Allah c.c. bizim yaratanımız, sahibimiz, yardımcımız, dostumuz, büyütüp besleyenimizdir. O, bizi en çok sevenlerden daha fazla sever. Sıkıntılı bunalımlı anlarımızda, dertleşeceğimiz, arzu ve dileklerimizi anlatacağımız sahibimizdir. En bulaşıcı hastalıkla mücadelede en yakınlarımızın bile bana bulaşmasın diye etrafımızdan kaçtığı anlarda da biz “Allahım” dersek o bize “buyurun kulum” der.

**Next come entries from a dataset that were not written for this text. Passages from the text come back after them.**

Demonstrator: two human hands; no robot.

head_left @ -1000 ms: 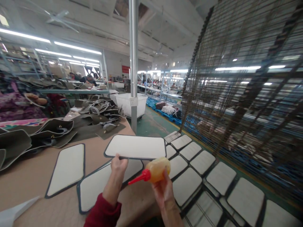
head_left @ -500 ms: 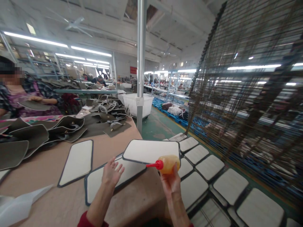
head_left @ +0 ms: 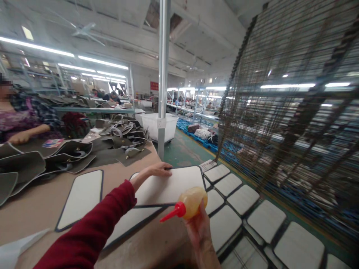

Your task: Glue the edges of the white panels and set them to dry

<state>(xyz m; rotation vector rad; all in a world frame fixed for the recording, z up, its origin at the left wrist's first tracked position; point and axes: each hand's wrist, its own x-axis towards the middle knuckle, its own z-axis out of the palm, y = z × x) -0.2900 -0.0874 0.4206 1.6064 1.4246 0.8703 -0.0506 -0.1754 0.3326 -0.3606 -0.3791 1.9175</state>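
Note:
My right hand (head_left: 198, 226) is wrapped round a squeeze bottle (head_left: 193, 200) of yellowish liquid, probably glue. Its red nozzle points left and downward over the near side of the table. My left hand (head_left: 158, 170) reaches across to the far edge of a white panel (head_left: 182, 183) with dark edging, its fingers closed at that edge; the fingertips are only partly visible. This panel overlaps a second white panel (head_left: 133, 224) beneath it, which my left sleeve partly covers. Another edged panel (head_left: 81, 198) lies apart on the left.
Dark grey bag pieces (head_left: 70, 153) are piled at the table's far left, where a co-worker (head_left: 28, 119) sits. A metal post (head_left: 162, 74) and a white bin (head_left: 158, 125) stand beyond. On the right, white panels (head_left: 224, 224) lie on a wire rack below raised mesh racks (head_left: 280, 93).
My left hand has moved forward from above the lower panel to the upper panel's far edge. The upper panel has shifted nearer. The bottle has come lower, its nozzle tilted further down.

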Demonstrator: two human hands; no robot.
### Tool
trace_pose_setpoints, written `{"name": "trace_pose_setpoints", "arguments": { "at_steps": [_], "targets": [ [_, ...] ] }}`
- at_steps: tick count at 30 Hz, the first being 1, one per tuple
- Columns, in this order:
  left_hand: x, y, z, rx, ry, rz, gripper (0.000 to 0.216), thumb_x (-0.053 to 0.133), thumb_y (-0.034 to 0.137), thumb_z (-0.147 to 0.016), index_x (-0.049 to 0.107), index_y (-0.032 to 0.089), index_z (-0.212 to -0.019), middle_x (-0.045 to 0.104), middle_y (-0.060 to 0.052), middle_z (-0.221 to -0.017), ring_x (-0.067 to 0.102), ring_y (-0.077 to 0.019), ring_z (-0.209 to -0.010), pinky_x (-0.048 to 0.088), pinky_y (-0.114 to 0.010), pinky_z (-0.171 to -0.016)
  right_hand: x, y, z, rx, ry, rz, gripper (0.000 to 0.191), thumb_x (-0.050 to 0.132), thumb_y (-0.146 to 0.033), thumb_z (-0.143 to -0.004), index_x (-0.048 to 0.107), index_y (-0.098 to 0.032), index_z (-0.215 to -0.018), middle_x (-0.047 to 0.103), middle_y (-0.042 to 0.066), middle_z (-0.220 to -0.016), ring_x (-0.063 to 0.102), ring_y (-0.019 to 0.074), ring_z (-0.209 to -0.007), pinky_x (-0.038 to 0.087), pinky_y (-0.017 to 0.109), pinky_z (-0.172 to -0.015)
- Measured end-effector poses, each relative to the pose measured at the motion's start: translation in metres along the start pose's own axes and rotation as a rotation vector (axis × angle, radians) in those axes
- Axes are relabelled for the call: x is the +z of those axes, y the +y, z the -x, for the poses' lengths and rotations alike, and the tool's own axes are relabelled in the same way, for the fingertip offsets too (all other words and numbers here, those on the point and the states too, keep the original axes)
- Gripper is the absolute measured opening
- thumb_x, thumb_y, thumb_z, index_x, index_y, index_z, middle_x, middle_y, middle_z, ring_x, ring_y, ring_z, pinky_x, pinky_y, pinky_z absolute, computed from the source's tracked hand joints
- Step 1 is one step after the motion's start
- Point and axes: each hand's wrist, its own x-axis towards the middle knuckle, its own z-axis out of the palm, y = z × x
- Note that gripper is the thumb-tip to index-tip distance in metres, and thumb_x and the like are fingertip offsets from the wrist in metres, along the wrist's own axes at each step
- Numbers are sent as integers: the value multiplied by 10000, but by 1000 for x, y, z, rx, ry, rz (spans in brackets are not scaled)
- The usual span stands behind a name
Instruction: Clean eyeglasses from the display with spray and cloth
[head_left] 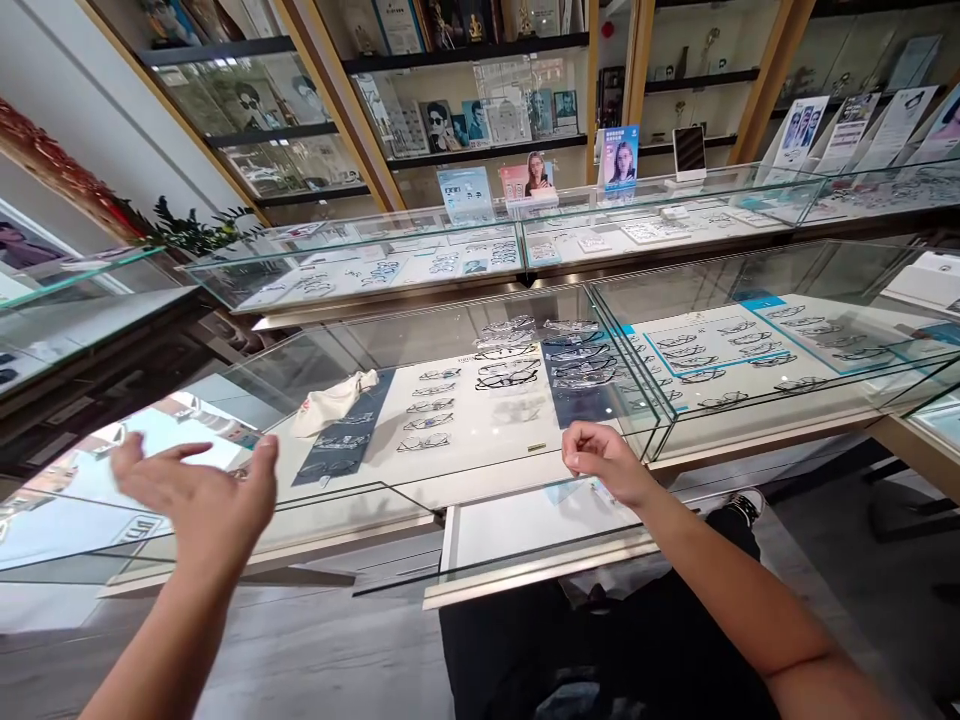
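Note:
My left hand (199, 490) is raised over the left end of the glass display case, its fingers spread and nothing in it. Close to it, inside the case, a cream cloth (334, 402) lies on a dark strip (349, 440) with glasses on it. My right hand (604, 462) hangs above a pulled-out white drawer (517, 525) at the front edge. Its fingers are curled inward, and what they hold, if anything, is hidden. Part of the drawer's contents shows below that hand, too small to name. A row of eyeglasses (430, 406) sits in the case between both hands.
More eyeglasses (508, 378) lie in the case's middle, with others on blue-edged trays (705, 360) to the right. Behind stands a second glass case (420, 265) with advertising cards (619, 160). The drawer juts out toward my body. A shoe (746, 503) shows at lower right.

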Motion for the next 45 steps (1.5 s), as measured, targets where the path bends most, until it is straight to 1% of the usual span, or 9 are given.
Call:
{"name": "trace_pose_setpoints", "arguments": {
  "at_steps": [5, 9, 11, 17, 22, 28, 34, 39, 45],
  "targets": [
    [13, 124, 19, 377, -68, 71, 503, 549, 586, -920, 517, 217, -1260, 352, -199, -1738, 274, -358, -1688, 265, -576, -1358, -17, -14, -61, -120, 67, 103, 386, 947, -499, -735, 669, -232, -713, 587, -39, -639, 484, 137, -606, 384, 292, -608],
    [43, 228, 34, 798, -427, 324, 297, 517, 515, -1027, 632, 241, -1031, 745, -113, -1265, 664, -338, -1275, 452, -503, -1164, -32, -61, -95, -249, 64, 144, 347, 917, -490, -768, 679, -238, -746, 604, -34, -672, 502, 139, -621, 411, 299, -633],
    [68, 274, 45, 972, -637, 376, 280, 531, 444, -1058, 691, 238, -956, 756, -85, -977, 698, -294, -975, 510, -445, -966, -41, -86, -100, -306, 77, 208, 344, 909, -487, -799, 676, -241, -738, 601, -30, -668, 499, 142, -626, 412, 306, -648],
    [148, 360, 83, 1227, -748, 300, 171, 747, 331, -952, 832, 183, -951, 757, -146, -967, 703, -314, -985, 508, -423, -858, -75, -111, -86, -341, 165, 332, 417, 878, -550, -852, 635, -252, -690, 570, -23, -641, 478, 160, -631, 416, 331, -667],
    [171, 374, 94, 1211, -791, 329, 121, 747, 225, -919, 816, 173, -834, 757, -152, -888, 716, -313, -955, 526, -418, -844, -95, -102, -73, -286, 172, 334, 366, 879, -509, -843, 647, -256, -716, 577, -18, -657, 484, 175, -644, 398, 337, -662],
    [152, 355, 51, 1084, -817, 537, 191, 669, 349, -1020, 760, 217, -917, 763, -72, -963, 712, -235, -944, 539, -352, -833, -90, -118, -78, -389, 62, 259, 207, 825, -369, -836, 656, -266, -773, 600, -2, -698, 496, 189, -672, 387, 343, -670],
    [165, 306, 2, 504, -588, 1037, 375, 588, 586, -1064, 642, 228, -968, 788, -80, -1051, 728, -229, -1016, 557, -385, -959, -60, -110, -156, -372, -15, 268, 133, 716, -280, -800, 605, -260, -729, 580, -9, -684, 494, 172, -659, 387, 334, -665],
    [189, 281, -5, 401, -432, 1079, 435, 581, 657, -1069, 593, 234, -968, 801, -90, -1017, 760, -228, -1012, 564, -395, -984, -42, -66, -230, -259, -30, 302, 114, 666, -301, -750, 576, -250, -702, 541, -42, -629, 461, 144, -622, 370, 315, -659],
    [188, 279, 3, 351, -389, 1208, 411, 615, 622, -1080, 608, 229, -957, 789, -66, -952, 761, -196, -898, 585, -343, -880, -48, -29, -229, -170, 1, 375, 236, 679, -367, -856, 555, -253, -690, 569, -39, -639, 483, 155, -649, 405, 325, -687]
  ]
}}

Allah c.c. Kur'an-ı Kerim'de “bana dua edin (benden isteyin) ben isteklerinize icabet edeyim” buyurmaktadır. Başka bir ayette ise “Biz kullarımıza şah damarından daha yakınız” buyurmaktadır. Allah bize bu kadar yakın ken biz acaba Allah'a ne kadar yakınız. Mesele buradadır. Allah'ın rahmet kapıları tatil, gece, gündüz, yaz, kış fark etmeksizin devamlı açıktır.Dua etmek için illa camiye gitmek şart değildir.Her yerde her şartta yapılabilir. Tabi isteklerimizin arzularımızın yerine gelebilmesi için sadece sözlü dua ile yetinmemek gerekir. Fiili duayı da yapmak lazımdır. Üniversite sınavına giren bir genç hiç çalışmadan sadece dua etmesi yeterli değildir. Önce çalışarak fiili duayı yapmalı, sonra ellerini Allah'a açmalıdır. Veya Tarlaya mısır ekmeden Allah'tan yağmur isteyen çifçi gibi de yapmamalıdır. Yani önce tarlaya mısırı ekerek fiili duayı yapmalı sonra Mevladan yağmur istemelidir.
Bazı insanlar “ben hem fiili duayı yaptım, hemde ellerimi açarak dua ettim, ama yine duam kabul olmadı .” şeklinde konuşmaktadır ki, bu çok hatalıdır. “Semiud- Dua (Duaları İşiten ) Allah c.c. bütün dualara cevap verir. Ama bazı isteklerimizi ahrete erteleyebilir. Kişi bunda da bir hayır vardır deyip Allah'a olan güvenini asla yitirmemelidir.
Dua binasının temelini sağlam kurmalıdır. Çiğ soğan ve sarımsak dua etmeden önce yenmemiş olması, abdestli yapılması, kıbleye mümkünse dönülmesi, duadan önce Allah rızası için 2 rek'at namaz kılınması uygun olur.
Bazı insanlar türbelere giderek onlardan ev, çocuk, araba v.s. istemektedirler. Ben yıllarca önce İstanbul da bulunan Halid İbni Zeyd Ebu Eyyub el Ansari (EYÜP SULTAN) hazretlerinin huzurunda durup “Ayol nolursun bana bir çocuk versene ) diyen bir hanımın duasını duydum ve üzüldüm.
Kişi bir şey isterken direk Allah'tan istemelidir. Peygamberimiz Hz.Muhammed s.a.v. ancak Allah'ın izni ile şefaatçi olacağını bizzat Kur'an-kerim bize bildirmektedir.
Filan türbenin, filan şeyhin, müftünün, hacının, hocanın, gavsın başı için diyerek dua edilmesi uygun değildir. Ya Rabbi Hz. Muhammed hürmetine, bu mübarek zatlar hürmetine bizim duamızı , isteklerimizi kabul buyur demekte bir mahzur yoktur. Ama o zatlardan himmet ve yardım beklemek, çocuk istemek, iş istemek doğru değildir.
“İyyake na'budu ve iyyake nesta'in” diyelim. Yani “Allahım ! ancak sana ibadet eder, ve ancak senden yardım isteriz.”